Literaturwissenschafter Weber, der sich die letzten 10 Jahre mit Highsmith auseinandergesetzt hat, ist noch immer fasziniert von der aussergewöhnlichen Person und Schriftstellerin.

“Das ist ein Qualitätsmerkmal guter Autoren: Je länger man sich mit ihrem Werk beschäftigt, desto grösser wird die Lust, sich auf sie einzulassen.”

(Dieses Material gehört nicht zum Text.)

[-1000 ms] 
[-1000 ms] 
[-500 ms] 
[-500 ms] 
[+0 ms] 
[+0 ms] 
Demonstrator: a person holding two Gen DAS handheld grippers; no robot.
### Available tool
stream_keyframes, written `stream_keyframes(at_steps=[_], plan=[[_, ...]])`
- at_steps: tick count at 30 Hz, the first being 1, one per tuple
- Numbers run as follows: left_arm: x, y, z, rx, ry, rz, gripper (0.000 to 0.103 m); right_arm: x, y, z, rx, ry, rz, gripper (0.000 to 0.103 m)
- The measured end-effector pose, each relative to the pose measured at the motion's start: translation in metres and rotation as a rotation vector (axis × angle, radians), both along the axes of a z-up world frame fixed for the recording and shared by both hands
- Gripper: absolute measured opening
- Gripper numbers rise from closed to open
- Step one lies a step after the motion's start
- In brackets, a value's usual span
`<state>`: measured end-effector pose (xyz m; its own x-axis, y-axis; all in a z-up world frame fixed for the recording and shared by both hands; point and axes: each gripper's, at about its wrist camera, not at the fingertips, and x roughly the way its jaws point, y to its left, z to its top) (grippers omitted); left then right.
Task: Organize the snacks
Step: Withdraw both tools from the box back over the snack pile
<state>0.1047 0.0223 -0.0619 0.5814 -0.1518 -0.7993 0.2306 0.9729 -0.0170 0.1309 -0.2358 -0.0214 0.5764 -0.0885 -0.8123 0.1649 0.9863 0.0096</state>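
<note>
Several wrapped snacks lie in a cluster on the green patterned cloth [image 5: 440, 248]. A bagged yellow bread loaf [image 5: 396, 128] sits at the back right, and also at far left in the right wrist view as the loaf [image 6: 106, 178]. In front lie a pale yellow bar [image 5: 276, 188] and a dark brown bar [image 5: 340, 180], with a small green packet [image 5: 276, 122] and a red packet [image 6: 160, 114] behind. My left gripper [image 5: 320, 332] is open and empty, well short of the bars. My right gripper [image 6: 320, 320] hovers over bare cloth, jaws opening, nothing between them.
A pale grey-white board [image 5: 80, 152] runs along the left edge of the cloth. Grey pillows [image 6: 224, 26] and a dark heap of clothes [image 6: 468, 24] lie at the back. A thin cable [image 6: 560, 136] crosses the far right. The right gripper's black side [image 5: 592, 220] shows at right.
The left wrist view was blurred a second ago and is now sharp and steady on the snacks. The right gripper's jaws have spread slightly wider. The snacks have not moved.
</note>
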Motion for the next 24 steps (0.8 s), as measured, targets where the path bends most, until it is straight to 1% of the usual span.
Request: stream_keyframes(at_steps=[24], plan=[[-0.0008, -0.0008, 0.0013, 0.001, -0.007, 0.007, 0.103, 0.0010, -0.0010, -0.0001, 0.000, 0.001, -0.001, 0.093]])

swissinfo, Gaby Ochsenbein

Patricia Highsmith wurde am 19. Januar 1921 in Fort Worth, Texas, USA geboren.
Kindheit und Jugend in Texas und New York.
1938 – 1942: Studium Englische Literatur am Barnard College Columbia University, New York.
1951 – 1953: Reise durch Europa (England, Italien, Frankreich, Spanien, Schweiz, Deutschland, Österreich).
1960er- bis 80er-Jahre verbringt sie in England und Frankreich.
1982 zieht Highsmith ins Tessin, Schweiz.
Am 4. Febr. 1995 stirbt sie im Spital von Locarno.

1950 veröffentlichte Highsmith ihren ersten Roman “Strangers on a Train”, der später, wie viele andere ihrer Bücher, verfilmt wurde.

1955 erscheint “The Talented Mr Ripley”, später folgen vier weitere Ripley-Romane, mit denen sie weltberühmt wurde.

Insgesamt schrieb sie 22 Romane und viele Erzählungen.

Den Nachlass verkaufte Daniel Keel, Highsmiths literarischer Testament-Vollstrecker, mit ihrem Willen ans Schweizerische Literaturarachiv.

Die Ausstellung in der Schweizerischen Landesbibliothek in Bern dauert noch bis am 10.09.06.